¡Somos palabra!

Por Mónica Montes Betancourt, jefe del Departamento de Lingüística, Literatura y Filología de la Facultad de Filosofía y Ciencias Humanas.

 

E n Cien años de soledad, invadidos por la peste del olvido, José Arcadio Buendía pone en práctica el método que le ha enseñado su hijo Aureliano: “[…] con un hisopo entintado marcó cada cosa con su nombre: mesa, silla, reloj, puerta, pared, cama, cacerola”. Y para recordar la utilidad de las cosas que también se diluían en su memoria, colgó letreros, tal como el que puso en la cerviz de la vaca: “esta es la vaca, hay que ordeñarla todas las mañanas para que produzca leche y a la leche hay que hervirla para mezclar con el café y hacer café con leche”. José Arcadio retiene así una realidad que le resulta huidiza y funda de nuevo un mundo que se escapaba de sus manos.

Las palabras pueden cohesionar, contribuir en la consecución de proyectos comunes para evolucionar juntos o, en cambio, erigir muros insalvables y dolorosos entre unos y otros.

Este imaginario macondiano pone de relieve el poder de las palabras, del lenguaje, en tanto que establece convenciones que ordenan la vida y configura relatos que devuelven el sentido primordial. En sintonía, George Steiner define la gramática como “organización articulada de la percepción, la reflexión y la experiencia”, al tiempo que liga indisolublemente el desarrollo de la conciencia con el nacimiento del lenguaje. Desde su perspectiva, todos los caminos para nombrar el principio y también todo acto de creación se fraguan, en primera instancia, desde el lenguaje; tal es su poder (Gramáticas de la creación, 1990).

El lenguaje conjuga así los dominios del presente y de su historia, y las posibilidades que ofrecen los comienzos con la impronta de un legado y de una normativa. Es así como cada palabra a la que le imprimimos nuestra personalidad cuando la decimos o la escribimos nos cuenta, al mismo tiempo, un recorrido de millones de repeticiones que están impresas en su sentido y en su evolución. En estos términos, nuestra libertad de expresión nace, paradójicamente, de una norma que asegura que los demás puedan comprender lo que decimos.

En La lengua como libertad (1982), el filólogo Manuel Alvar sostiene que “Se ha hablado de la lengua como cárcel o de la lengua como libertad [...] La lengua es el molde que nos limita pero es, también, el cofre donde generaciones y generaciones guardaron sus experiencias para que nosotros podamos disponer de ellas en cualquier momento”.

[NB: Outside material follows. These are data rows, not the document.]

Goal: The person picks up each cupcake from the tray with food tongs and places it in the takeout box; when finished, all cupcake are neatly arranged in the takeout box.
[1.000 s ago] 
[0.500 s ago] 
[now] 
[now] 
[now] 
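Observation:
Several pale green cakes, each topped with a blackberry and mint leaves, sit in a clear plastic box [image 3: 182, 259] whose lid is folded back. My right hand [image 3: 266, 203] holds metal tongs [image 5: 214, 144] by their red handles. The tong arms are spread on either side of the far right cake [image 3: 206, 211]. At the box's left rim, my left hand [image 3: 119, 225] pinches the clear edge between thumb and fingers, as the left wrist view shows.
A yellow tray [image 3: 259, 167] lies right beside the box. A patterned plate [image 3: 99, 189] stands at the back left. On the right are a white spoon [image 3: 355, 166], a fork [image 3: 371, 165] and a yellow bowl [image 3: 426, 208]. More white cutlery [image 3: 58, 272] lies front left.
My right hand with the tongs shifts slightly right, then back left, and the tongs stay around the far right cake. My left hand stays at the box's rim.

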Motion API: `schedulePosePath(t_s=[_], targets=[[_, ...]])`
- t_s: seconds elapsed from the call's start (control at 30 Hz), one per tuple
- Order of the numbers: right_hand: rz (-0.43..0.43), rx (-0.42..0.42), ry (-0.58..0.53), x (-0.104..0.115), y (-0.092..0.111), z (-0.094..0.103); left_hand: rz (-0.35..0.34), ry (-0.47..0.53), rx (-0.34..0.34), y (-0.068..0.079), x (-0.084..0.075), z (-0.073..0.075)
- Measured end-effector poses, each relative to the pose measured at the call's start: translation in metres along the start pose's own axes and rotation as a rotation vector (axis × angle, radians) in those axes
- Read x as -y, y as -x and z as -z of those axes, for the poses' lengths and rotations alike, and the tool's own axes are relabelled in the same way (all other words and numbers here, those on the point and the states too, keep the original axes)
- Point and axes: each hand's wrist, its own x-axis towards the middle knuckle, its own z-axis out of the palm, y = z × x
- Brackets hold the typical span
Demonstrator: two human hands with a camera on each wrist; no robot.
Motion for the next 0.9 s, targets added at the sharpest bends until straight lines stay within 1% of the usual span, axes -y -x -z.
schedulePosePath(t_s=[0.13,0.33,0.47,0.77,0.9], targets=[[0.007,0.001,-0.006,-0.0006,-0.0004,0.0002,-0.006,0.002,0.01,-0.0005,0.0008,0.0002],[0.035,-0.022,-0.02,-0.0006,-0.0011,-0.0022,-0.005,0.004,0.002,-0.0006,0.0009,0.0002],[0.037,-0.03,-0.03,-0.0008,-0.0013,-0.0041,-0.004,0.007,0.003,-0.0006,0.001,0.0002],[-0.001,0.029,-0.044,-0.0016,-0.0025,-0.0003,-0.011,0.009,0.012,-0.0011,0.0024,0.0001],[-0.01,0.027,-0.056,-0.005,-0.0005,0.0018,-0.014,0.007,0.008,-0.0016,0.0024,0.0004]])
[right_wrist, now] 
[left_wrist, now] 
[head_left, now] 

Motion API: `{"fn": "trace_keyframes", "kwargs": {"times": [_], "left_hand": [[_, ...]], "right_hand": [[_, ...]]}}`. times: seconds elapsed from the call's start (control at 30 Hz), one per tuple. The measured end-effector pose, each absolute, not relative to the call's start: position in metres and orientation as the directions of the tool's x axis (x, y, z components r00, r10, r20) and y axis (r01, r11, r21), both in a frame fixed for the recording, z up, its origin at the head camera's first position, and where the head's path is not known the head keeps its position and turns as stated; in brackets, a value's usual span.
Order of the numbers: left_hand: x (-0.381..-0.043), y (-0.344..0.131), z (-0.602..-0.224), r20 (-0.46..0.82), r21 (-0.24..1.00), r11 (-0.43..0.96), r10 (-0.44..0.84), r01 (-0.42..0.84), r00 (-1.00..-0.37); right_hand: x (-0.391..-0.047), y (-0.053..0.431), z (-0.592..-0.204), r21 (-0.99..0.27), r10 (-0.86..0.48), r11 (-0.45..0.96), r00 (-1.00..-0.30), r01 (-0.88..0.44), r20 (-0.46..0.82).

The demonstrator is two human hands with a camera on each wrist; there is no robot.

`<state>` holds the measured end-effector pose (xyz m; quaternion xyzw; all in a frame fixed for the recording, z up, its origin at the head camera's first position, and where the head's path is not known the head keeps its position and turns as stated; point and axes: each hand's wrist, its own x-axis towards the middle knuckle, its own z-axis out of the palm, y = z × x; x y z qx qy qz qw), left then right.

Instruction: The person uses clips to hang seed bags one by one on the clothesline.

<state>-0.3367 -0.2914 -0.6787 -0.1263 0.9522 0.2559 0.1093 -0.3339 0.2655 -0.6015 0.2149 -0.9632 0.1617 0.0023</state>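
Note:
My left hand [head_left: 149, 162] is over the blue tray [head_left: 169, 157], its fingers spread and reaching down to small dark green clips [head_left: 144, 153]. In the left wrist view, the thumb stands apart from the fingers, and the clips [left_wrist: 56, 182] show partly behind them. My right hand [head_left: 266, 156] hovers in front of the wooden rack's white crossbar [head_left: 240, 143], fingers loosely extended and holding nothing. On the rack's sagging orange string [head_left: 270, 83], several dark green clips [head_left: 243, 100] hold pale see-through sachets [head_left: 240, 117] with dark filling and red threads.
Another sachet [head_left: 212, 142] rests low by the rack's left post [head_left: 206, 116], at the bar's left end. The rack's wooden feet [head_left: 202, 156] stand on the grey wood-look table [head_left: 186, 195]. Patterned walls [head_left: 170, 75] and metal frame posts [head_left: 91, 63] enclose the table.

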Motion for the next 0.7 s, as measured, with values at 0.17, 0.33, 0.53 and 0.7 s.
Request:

El lenguaje, en tanto sistema armonioso que vincula el acervo normativo de la lengua con la singularidad creativa del habla, configura los modos específicos de la cultura y de la identidad. En efecto, la historia de un país se refleja en el desarrollo de sus discursos esenciales, en las palabras y en los matices que lo distinguen.

Somos lo que decimos y cómo lo decimos. Aquellas cosas que repetimos revelan con nitidez nuestras búsquedas, anhelos y temores. Es por eso por lo que las palabras pueden cohesionar, contribuir en la consecución de proyectos comunes para evolucionar juntos o, en cambio, erigir muros insalvables y dolorosos entre unos y otros.